1983 : Comment parlent les lycéens ? (Archive INA, 2019)

Finalement, les jeunes exploitent le système de la langue française pour l’enrichir et répondre à différents besoins. Les mots créés ne sont pas de simples équivalents de ce qui pouvait exister, mais s’en distinguent bien. Selon Emmanuelle Guerin, un “clash” (emprunt à l’anglais) prend un sens plus spécifique que choc puisqu’il évoque une confrontation verbale : “Ils menaient le clash avec la prof.” Lorsqu’il y a créations, celles-ci enrichissent le répertoire linguistique en répondant à des besoins d’identification à des groupes (ces phénomènes se retrouvent souvent dans des interactions où la connivence prime) ou d’expression.
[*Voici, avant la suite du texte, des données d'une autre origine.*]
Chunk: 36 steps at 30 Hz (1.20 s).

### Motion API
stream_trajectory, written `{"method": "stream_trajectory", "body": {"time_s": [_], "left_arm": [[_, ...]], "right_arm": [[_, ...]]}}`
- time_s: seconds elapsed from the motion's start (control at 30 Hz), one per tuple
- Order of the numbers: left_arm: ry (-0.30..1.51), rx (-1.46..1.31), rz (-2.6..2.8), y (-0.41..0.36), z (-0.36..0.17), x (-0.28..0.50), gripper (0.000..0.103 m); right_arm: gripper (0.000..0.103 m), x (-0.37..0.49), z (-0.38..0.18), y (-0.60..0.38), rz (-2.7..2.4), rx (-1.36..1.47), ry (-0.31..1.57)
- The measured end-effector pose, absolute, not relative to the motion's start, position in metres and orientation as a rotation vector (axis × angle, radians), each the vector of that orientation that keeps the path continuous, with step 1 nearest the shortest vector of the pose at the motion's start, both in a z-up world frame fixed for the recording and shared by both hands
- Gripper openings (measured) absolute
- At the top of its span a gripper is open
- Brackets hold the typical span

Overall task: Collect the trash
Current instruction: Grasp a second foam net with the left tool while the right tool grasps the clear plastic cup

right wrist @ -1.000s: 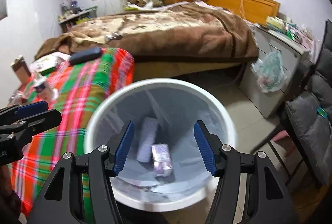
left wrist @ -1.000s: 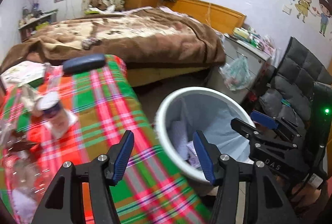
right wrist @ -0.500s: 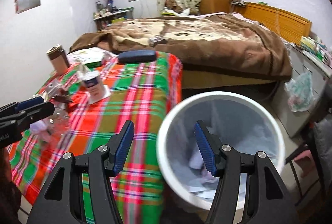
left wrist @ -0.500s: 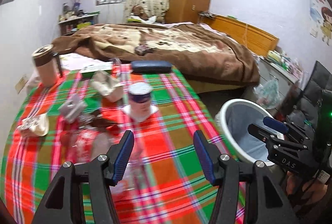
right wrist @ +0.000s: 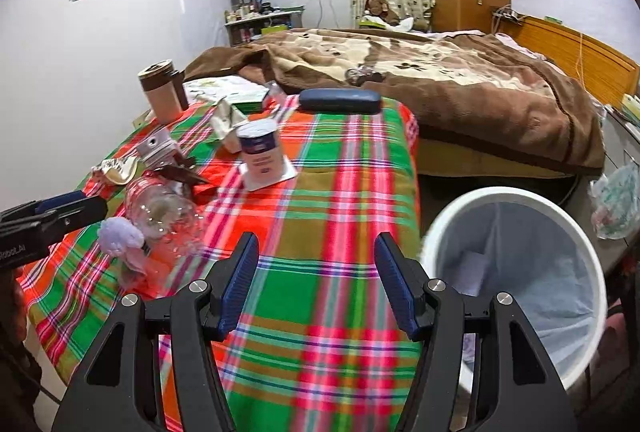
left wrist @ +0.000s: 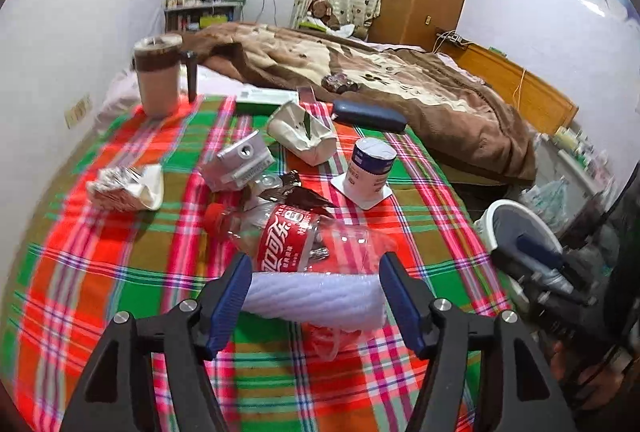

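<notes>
the left tool (left wrist: 316, 296) has just been opening, its jaws apart around a white foam roll (left wrist: 316, 294) lying crosswise at the worktop's (left wrist: 120, 272) near edge. the right tool (right wrist: 316, 284), apart and empty, sits farther, beside the bin (right wrist: 516, 264).

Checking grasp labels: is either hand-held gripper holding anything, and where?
Nothing held. Left hand-held gripper is open around the white foam roll, its jaws having just opened; right hand-held gripper is open, empty.
</notes>
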<state>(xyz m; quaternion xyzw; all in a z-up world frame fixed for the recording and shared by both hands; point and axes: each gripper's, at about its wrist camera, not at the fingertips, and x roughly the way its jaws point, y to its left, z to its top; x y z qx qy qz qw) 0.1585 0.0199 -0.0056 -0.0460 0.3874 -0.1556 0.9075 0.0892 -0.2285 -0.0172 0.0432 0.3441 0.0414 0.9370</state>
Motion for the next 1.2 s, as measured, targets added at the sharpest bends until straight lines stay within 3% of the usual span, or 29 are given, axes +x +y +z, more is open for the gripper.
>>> {"method": "stream_trajectory", "body": {"time_s": [0.4, 0.7, 0.93, 1.2], "left_arm": [[0.927, -0.11, -0.453, 0.017, -0.032, 0.184, 0.066], [0.972, -0.044, -0.394, 0.055, -0.041, 0.166, 0.066], [1.032, -0.162, -0.367, 0.089, -0.06, 0.164, 0.066], [1.032, -0.185, -0.44, 0.066, -0.064, 0.142, 0.066]], "right_arm": [[0.061, 0.092, -0.016, -0.202, 0.109, 0.05, 0.712], [0.061, 0.095, -0.019, -0.181, 0.156, 0.04, 0.73], [0.061, 0.094, -0.027, -0.156, 0.235, 0.019, 0.761], [0.061, 0.088, -0.026, -0.15, 0.233, 0.01, 0.756]]}}
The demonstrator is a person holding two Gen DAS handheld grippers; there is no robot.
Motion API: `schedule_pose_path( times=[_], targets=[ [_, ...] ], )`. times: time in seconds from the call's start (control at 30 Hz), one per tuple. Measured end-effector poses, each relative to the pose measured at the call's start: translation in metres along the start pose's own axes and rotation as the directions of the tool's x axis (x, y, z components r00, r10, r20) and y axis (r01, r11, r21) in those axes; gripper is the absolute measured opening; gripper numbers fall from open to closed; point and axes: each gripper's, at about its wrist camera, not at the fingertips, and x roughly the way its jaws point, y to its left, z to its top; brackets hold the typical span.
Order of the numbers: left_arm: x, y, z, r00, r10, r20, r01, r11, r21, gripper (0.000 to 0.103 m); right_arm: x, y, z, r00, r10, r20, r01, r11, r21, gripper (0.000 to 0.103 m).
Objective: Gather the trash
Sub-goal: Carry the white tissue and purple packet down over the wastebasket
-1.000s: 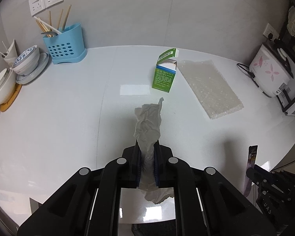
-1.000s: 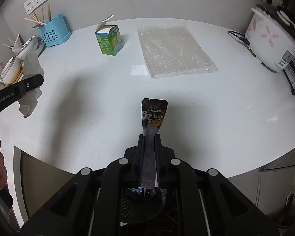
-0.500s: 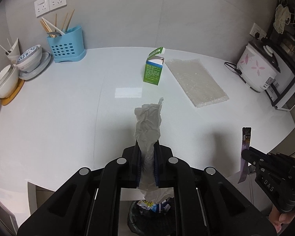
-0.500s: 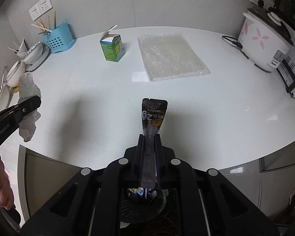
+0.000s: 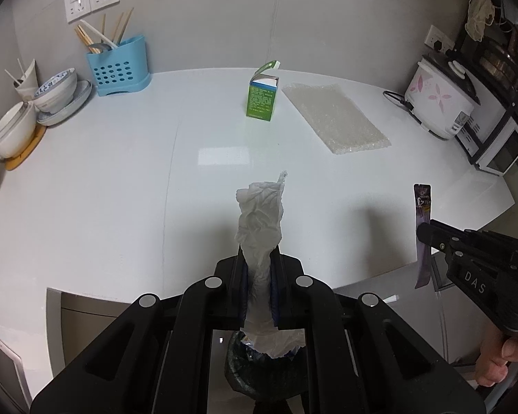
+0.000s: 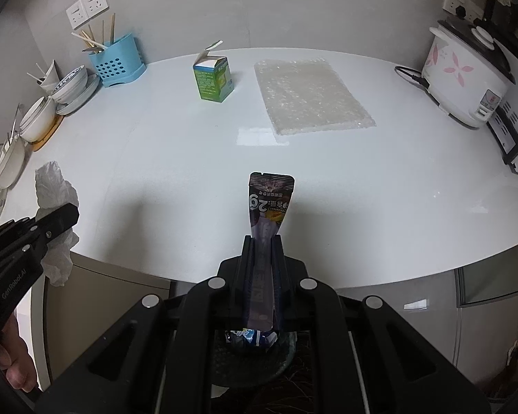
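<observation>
My left gripper (image 5: 259,258) is shut on a crumpled white tissue (image 5: 260,214) and holds it past the counter's front edge, above a dark trash bin (image 5: 259,372) on the floor. My right gripper (image 6: 263,241) is shut on a dark purple snack wrapper (image 6: 269,203), also above the bin (image 6: 255,355). The left gripper (image 6: 57,220) with the tissue (image 6: 53,189) shows at the left of the right wrist view. The right gripper (image 5: 428,233) with the wrapper (image 5: 422,207) shows at the right of the left wrist view. A green carton (image 5: 261,98) and a bubble wrap sheet (image 5: 335,117) lie on the white counter (image 5: 121,179).
A blue utensil holder (image 5: 119,67) and stacked bowls (image 5: 51,96) stand at the back left. A rice cooker (image 5: 442,103) and a small oven (image 5: 500,145) stand at the right. The carton (image 6: 212,79) and bubble wrap (image 6: 310,96) also show in the right wrist view.
Both grippers have pulled back from the counter, past its front edge, still holding the tissue and the wrapper. The bin has come into view beneath them.
</observation>
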Motion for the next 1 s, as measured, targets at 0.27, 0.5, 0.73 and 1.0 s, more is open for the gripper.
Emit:
schedule_pose_path(
  times=[0.27,0.5,0.73,1.0],
  targets=[
    [-0.003,-0.003,-0.031,1.0,-0.012,-0.024,0.013,1.0,0.019,0.009,-0.013,0.003,-0.019,0.999,0.027,0.027,-0.026,0.999,-0.033,0.01],
    [-0.003,-0.006,-0.056,0.998,-0.037,-0.047,0.037,0.999,0.01,0.009,-0.032,0.008,-0.037,0.993,0.057,0.102,-0.05,0.996,-0.073,0.01],
    [-0.01,-0.01,-0.075,0.998,-0.04,-0.047,0.041,0.999,0.027,0.009,-0.035,0.008,-0.056,0.987,0.112,0.114,-0.102,0.99,-0.092,0.01],
    [-0.008,-0.017,-0.103,0.998,-0.036,-0.05,0.04,0.997,0.068,0.009,-0.026,0.006,-0.085,0.986,0.138,0.09,-0.128,0.985,-0.112,0.01]
  ],
)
Il n’existe donc pas un parler jeune, mais des façons de parler par des personnes catégorisées comme “jeunes”. On qualifie des façons de parler “jeune” par la présence (et surtout la concentration) de certains éléments linguistiques, ce qu’on peut retrouver chez des moins jeunes, par exemple, chez Stéphane âgé de 36 ans : “Je sais pas qui vous êtes tu vois ce que je veux dire je leur ai fait comme ça (.) genre je parfois il y a des jeunes ils ont la haine sur nous hein […] Non mais c’était eux les nejeus en vrai.

Si certains mots utilisés par les jeunes semblent échapper aux moins jeunes, rappelons que tout le monde (y compris vous et moi) emploie parfois des termes qui peuvent être incompréhensibles pour notre entourage, notamment ceux issus de notre milieu professionnel. Il n’y a rien d’alarmant dans ces “parlers jeunes” : chaque génération a ses modes d’expression, et les quelques mots jugés incompréhensibles par les médias ne reflètent pas l’étendue des répertoires concernés.